Apportioned as follows:

 

Offices

(30 spaces ÷ 100 spaces) X 1,000m2 = 300m2 @ £40 per m2 =

£ 12,000

Flats

 

(70 spaces ÷ 100 Spaces) X 1,000m2 = 700m2 @ £50 per m2 =

£ 35,000

Total

£537,000

Comments

The RICS Code sets out the method of calculating GIA but it does not give guidance on what has to be measured for CIL purposes. As regulation 40 refers to the GIA of ‘the chargeable development’ this would seem to point to calculating the GIA of the whole block including the area of the basement car park as this clearly forms part of the chargeable development.

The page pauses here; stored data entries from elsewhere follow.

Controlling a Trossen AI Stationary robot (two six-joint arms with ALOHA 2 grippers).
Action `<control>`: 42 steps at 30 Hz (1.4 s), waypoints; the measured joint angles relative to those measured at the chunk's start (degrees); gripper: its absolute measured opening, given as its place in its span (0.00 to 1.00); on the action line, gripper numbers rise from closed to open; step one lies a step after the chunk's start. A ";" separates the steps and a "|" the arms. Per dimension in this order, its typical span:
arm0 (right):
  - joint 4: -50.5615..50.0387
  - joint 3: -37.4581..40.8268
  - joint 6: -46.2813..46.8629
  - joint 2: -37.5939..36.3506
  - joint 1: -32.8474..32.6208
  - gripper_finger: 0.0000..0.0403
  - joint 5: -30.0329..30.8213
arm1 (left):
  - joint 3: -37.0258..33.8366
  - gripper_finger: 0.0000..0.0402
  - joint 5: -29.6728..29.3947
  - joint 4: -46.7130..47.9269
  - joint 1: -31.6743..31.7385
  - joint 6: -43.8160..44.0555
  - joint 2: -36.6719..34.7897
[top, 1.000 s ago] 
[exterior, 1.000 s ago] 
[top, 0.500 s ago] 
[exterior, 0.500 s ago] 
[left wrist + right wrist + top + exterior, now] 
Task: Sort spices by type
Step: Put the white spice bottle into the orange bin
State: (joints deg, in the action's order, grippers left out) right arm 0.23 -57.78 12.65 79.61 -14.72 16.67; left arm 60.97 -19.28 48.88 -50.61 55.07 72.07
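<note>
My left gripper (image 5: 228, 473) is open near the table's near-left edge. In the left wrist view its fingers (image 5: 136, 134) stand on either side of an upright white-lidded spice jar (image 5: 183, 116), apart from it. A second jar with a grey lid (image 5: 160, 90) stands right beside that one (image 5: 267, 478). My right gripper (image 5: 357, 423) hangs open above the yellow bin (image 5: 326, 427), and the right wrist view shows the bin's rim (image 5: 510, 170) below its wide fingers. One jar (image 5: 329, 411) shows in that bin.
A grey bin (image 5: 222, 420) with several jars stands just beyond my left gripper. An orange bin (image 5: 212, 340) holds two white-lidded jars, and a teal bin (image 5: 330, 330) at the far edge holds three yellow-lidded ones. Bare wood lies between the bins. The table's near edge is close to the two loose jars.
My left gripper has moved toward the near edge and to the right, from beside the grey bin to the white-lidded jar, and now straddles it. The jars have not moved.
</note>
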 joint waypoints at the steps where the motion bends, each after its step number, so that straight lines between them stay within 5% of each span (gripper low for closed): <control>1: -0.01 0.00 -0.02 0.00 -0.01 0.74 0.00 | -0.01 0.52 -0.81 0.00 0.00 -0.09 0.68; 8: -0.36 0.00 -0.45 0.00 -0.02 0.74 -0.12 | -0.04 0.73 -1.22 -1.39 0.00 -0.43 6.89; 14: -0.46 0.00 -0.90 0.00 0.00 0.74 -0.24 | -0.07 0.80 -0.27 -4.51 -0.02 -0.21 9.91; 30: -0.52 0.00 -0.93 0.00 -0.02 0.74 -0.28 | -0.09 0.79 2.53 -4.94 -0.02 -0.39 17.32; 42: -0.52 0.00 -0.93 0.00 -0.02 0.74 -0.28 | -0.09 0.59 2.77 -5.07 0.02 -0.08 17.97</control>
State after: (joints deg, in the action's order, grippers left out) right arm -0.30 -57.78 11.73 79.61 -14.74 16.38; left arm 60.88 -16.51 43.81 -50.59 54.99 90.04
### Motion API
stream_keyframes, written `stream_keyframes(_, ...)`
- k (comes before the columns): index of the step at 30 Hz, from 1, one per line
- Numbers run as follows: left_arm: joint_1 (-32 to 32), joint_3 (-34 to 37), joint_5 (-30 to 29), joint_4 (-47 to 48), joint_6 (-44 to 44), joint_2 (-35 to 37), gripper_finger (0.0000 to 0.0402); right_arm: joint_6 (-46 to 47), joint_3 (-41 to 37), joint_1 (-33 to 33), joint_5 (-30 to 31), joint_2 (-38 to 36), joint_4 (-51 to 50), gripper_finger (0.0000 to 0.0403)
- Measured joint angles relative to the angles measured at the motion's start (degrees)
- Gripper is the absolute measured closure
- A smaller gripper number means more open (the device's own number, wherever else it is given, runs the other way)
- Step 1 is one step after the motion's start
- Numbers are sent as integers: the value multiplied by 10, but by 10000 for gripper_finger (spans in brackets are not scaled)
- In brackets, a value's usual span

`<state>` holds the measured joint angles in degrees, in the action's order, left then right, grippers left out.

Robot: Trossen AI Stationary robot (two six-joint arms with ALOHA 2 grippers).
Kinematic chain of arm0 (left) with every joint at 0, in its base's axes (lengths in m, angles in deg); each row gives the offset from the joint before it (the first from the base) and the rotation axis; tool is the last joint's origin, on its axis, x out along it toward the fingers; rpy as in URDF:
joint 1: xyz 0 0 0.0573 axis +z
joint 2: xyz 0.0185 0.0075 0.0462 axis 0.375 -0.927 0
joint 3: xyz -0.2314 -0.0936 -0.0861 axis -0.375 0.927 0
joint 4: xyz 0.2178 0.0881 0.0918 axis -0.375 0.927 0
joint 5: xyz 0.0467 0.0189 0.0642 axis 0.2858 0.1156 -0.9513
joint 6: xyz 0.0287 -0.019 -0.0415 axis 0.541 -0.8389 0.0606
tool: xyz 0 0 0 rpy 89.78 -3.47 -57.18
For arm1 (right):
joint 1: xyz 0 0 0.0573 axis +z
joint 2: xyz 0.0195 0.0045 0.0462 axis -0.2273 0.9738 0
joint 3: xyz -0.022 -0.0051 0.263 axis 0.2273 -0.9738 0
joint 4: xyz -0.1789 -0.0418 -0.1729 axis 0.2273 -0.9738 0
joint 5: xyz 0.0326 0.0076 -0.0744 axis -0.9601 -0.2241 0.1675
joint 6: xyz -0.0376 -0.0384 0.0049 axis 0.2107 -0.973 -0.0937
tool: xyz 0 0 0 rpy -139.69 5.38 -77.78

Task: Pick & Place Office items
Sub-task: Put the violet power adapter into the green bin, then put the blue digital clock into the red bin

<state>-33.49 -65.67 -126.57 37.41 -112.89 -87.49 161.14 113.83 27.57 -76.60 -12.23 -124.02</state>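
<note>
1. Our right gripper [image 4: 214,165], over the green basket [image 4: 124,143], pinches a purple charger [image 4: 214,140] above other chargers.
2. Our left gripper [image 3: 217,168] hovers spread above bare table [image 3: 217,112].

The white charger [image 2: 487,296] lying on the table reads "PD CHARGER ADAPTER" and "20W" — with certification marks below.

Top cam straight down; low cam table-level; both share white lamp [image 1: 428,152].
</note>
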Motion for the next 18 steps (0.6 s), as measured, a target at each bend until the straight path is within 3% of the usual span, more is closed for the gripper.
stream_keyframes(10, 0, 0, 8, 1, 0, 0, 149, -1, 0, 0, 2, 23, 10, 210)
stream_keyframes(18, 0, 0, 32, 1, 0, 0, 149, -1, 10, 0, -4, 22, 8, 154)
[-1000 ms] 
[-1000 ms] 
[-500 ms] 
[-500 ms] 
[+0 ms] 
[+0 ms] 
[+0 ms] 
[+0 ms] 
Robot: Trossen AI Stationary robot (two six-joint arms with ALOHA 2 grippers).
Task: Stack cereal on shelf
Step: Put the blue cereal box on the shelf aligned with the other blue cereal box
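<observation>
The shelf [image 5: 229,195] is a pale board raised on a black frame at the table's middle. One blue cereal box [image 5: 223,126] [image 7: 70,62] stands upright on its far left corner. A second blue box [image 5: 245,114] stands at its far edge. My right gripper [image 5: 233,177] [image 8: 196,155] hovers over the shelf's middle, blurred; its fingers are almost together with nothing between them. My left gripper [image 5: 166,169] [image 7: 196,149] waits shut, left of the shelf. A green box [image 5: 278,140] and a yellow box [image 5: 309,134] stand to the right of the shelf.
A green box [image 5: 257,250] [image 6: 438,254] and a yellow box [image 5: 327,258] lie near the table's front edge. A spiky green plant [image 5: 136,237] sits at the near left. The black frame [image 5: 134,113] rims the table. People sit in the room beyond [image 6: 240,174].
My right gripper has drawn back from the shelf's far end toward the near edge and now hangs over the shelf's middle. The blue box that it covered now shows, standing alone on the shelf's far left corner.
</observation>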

Whether the GIA of the chargeable development should include an area occupied by a car park must be decided on the facts of the case having regard to the evidence submitted by the parties. This evidence may include plans, drawings to show the location of the car park and details of the car park access, walls etc, to show whether it forms part of the building.

If it was decided that the area of the car park in this example should be included in the GIA then the CIL charge for the shared car park needs to be apportioned between the part occupied by the flats and the part occupied by the offices. Although it may be intended to allocate the spaces on the basis indicated above, unless this split is specified in the planning permission, this could of course be altered when the building is complete. How the area of the shared car park is apportioned between the two uses must be decided on the facts of the case having regard to the evidence submitted by the parties.